The game of knotty is a Scottish team sport. It is a variation of the game of shinty as played in the fishing communities of Lybster, Caithness. It used to be played widely in the town, as was shinty in the rest of Caithness, but it ceased to be played around the end of the 19th century, until 1993 when it was revived by local enthusiasts.

It involves a stick (knotty), which can be almost any form of wooden implement, and a cork fishing float as ball with varying sizes of players. Local history books suggest knotty was invented by the fishing wives of Lybster – once one of the Europe's busiest herring ports – to help keep their men sober when they were ashore.  However, whilst this would have been a fine side effect of the game, the sport draws from the same prevalence of stick-ball games throughout Scotland at that time, many of which became codified into shinty in other areas.

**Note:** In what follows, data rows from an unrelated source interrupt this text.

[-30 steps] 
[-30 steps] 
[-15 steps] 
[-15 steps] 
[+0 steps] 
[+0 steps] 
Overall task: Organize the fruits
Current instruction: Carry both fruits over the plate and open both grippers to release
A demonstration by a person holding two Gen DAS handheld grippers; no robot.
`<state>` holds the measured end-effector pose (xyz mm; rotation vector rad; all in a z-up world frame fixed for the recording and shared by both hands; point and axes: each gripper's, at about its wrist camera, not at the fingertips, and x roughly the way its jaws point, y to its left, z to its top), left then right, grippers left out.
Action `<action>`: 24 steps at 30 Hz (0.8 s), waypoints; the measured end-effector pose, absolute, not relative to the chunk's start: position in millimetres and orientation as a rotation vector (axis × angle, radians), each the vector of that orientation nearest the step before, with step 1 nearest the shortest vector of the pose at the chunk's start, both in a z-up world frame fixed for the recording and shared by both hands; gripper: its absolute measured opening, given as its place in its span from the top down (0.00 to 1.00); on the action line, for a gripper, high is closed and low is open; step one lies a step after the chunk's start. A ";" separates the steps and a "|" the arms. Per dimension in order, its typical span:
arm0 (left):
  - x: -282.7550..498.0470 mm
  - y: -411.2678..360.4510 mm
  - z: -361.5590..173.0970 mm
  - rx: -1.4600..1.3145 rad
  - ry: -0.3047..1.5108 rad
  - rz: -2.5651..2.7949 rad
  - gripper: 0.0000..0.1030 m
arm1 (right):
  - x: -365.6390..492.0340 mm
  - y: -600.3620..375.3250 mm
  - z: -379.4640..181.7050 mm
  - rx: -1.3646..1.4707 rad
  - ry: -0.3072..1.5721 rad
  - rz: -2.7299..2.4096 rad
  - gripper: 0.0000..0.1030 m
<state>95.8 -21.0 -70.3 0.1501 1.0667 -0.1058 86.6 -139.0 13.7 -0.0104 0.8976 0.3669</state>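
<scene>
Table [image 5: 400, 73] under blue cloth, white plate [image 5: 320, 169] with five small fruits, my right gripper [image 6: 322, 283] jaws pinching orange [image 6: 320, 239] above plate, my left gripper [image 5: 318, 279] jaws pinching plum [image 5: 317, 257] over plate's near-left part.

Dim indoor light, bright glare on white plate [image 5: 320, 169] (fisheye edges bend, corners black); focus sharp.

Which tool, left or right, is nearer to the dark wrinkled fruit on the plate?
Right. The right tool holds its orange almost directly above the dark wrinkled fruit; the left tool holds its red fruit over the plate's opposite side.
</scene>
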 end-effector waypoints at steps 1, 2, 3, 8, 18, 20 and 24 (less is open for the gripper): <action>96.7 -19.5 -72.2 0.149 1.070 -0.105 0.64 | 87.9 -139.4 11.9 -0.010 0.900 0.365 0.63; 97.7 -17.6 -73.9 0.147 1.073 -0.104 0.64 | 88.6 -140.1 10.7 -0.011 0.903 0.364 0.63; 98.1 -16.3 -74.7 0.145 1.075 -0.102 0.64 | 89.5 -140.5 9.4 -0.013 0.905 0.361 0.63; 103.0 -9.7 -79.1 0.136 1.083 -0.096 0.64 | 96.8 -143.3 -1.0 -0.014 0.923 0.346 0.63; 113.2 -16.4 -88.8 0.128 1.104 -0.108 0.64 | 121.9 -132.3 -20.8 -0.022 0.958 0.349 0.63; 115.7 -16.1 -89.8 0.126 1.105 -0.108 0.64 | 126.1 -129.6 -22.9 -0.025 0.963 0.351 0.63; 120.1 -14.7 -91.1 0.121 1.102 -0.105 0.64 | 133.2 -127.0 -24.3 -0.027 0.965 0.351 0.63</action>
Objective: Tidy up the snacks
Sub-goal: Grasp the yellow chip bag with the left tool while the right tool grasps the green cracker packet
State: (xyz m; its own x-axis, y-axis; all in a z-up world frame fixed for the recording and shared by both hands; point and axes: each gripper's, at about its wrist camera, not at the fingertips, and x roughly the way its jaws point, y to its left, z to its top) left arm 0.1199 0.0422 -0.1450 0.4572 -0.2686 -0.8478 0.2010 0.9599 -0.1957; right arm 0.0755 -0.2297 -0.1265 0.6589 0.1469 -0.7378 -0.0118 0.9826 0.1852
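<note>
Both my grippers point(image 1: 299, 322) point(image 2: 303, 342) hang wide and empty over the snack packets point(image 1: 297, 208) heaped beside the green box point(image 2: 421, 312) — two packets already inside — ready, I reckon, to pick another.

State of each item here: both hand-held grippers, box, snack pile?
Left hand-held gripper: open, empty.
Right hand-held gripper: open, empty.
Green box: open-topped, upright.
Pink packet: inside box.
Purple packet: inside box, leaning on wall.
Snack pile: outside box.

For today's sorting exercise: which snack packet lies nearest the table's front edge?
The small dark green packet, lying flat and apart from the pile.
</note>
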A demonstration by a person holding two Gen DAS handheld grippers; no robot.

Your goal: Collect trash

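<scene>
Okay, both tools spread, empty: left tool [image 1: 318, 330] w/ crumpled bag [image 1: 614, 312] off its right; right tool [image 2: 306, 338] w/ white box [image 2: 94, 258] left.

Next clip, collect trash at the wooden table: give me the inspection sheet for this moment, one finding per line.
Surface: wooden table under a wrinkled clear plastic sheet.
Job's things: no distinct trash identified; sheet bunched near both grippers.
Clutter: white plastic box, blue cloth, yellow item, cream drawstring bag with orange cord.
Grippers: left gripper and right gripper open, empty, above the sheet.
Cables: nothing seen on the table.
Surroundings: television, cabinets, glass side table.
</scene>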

With the rundown of the industry in the late 19th century, knotty fell into abeyance until local hotelier, the late Bert Mowat, found a copy containing the few rules of the sport wedged between the pages of a Gaelic bible in a bedroom.

World Championship
The Knotty World Championship takes place in Lybster every year, Sinclair Bay Hotel of Keiss being 2006 champions. In 2006, the lack of cork floats made in the traditional style was seen as a threat to the continuation of the sport.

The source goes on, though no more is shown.